Lukas Moodysson war vor seiner Tätigkeit als Regisseur auch als Autor tätig. Mittlerweile bringt es der Schwede auf sechs Spielfilme, von denen seine letzten beiden Werke "A Hole in my Heart" und "Container" das Publikum eher spalteten, da sie schon ziemlich experimentelles Kino waren. Nun besinnt sich Moodysson, der vor allem für "Raus aus Amal" bekannt ist, zurück auf den normalen Spielfilm.
In "Mammut" geht es um das Ehepaar Ellen und Leo. Die beiden Leben in New York ein recht sorgenfreies Leben, nachdem Leo mit dem Internet viel Geld gemacht hat. Seither arbeitet sie als Chirurgin, und er reist durch die Welt um neue Aufträge zu generieren. Die Tochter der beiden fühlt sich eher dem philippinischen Kindermädchen hingezogen denn der Mutter, wodurch diese sich zunehmend alleine fühlt. Als Leo auf seiner Reise in Bangkok ein Mädchen kennenlernt, ziehen dunkle Wolken auf, und sein Handeln hat Auswirkungen auf alle Menschen in seinem Umfeld.
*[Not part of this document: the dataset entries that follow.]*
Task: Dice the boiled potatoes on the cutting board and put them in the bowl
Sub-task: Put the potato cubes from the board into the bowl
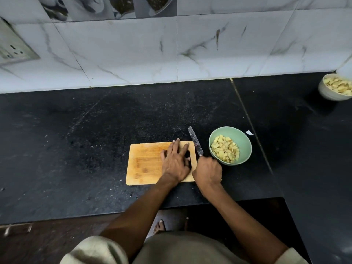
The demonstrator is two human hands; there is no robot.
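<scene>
A wooden cutting board (146,162) lies on the black counter. My left hand (176,161) rests flat on its right part with fingers straight and spread; whatever lies under the palm is hidden. My right hand (208,171) grips the handle of a knife (195,143), whose blade points away along the board's right edge. Just right of the knife stands a green bowl (242,141) holding diced potato pieces (225,148). No potato shows on the bare part of the board.
A white bowl (327,94) with pale yellow pieces sits at the far right by the tiled wall. A small white scrap (249,132) lies behind the green bowl. The counter's front edge runs below the board; a wall socket (13,50) is at the upper left.
</scene>
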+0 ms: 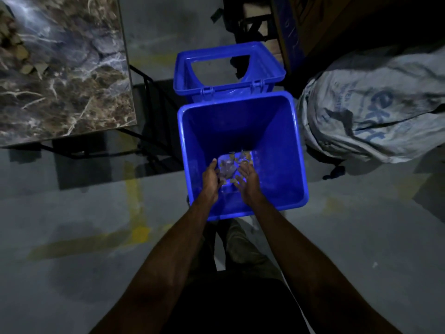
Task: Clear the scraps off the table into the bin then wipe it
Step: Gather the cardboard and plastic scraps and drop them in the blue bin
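Two hands over my blue bin, left hand and right hand both slack-fingered and empty, scraps on bin floor, marbled desk far left.

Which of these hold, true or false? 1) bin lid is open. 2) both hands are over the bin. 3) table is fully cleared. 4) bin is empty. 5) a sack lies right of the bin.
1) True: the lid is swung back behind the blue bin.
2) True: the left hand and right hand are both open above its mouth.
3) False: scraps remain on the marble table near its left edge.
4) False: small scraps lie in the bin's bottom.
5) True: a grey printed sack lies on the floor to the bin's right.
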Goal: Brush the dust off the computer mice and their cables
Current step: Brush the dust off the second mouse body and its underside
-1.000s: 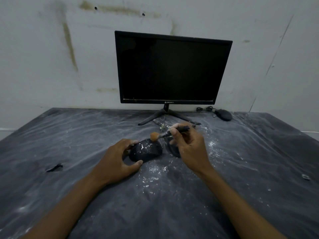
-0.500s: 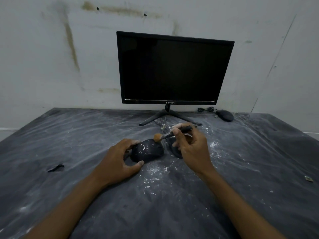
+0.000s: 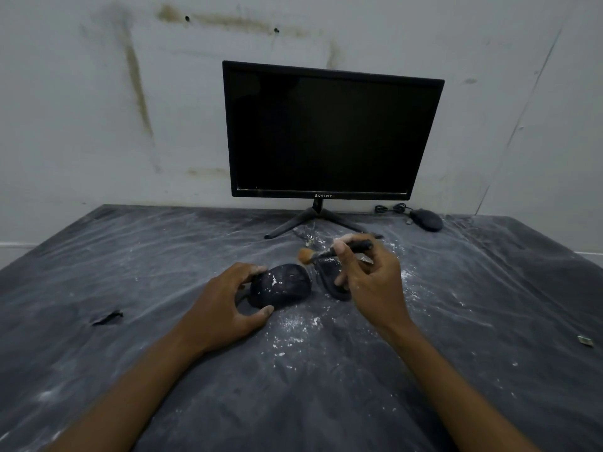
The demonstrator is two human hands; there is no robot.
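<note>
a: item one, the hands?
b: left hand [image 3: 225, 305], fingers and thumb curled round the near mouse [image 3: 280, 286], holding it at the middle of the table [image 3: 98, 370]. right hand [image 3: 368, 282], pinching a small brush [image 3: 332, 252]; bristles hang just above the mouse's far end, contact not clear.

a: mouse condition?
b: white specks on its top. more white dust on the table just in front of it. brushing judged partly done.

a: next item out?
b: second mouse [image 3: 332, 278], just right of the first, partly hidden by the right hand. condition cannot be told.

a: further out?
b: third mouse [image 3: 427, 219] with coiled cable [image 3: 391, 208] at the far edge, right of the monitor [image 3: 329, 132]. no dust visible on it; whether it is finished, i cannot tell. cables of the near two, not made out.
</note>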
Moodysson versuchte sich hier am Episodenfilm, der spätestens seit Meisterwerken wie "L.A. Crash", "Babel" oder auch "Powder Blue" ein fester Bestandteil der Filmwelt sein dürfte. Trotz der vielen Schelte, die er dafür von Kritikern weltweit einstecken musste, muss ich sagen fand ich den Streifen durchaus nicht schlecht! Die Darsteller sind gut gewählt, allen voran Gael Garcia Bernal, der zufällig auch in "Babel" schon in der Hauptrolle zu sehen war. Die Verstrickungen der einzelnen Handlungsstränge sind gelungen, einzig die Aussage des Films kommt einem am Ende dann etwas dünn vor. Hier fehlt eine klare Richtung und somit schlussendlich eine klarere Aussage. Aber das ist sehr subjektiv, denn ich würde sagen wer Filme dieser Machart mag, der kann auch mit diesem hier etwas anfangen.
An Extras bietet die DVD neben Interviews noch den Originaltrailer, sowie die obligatorische Trailershow.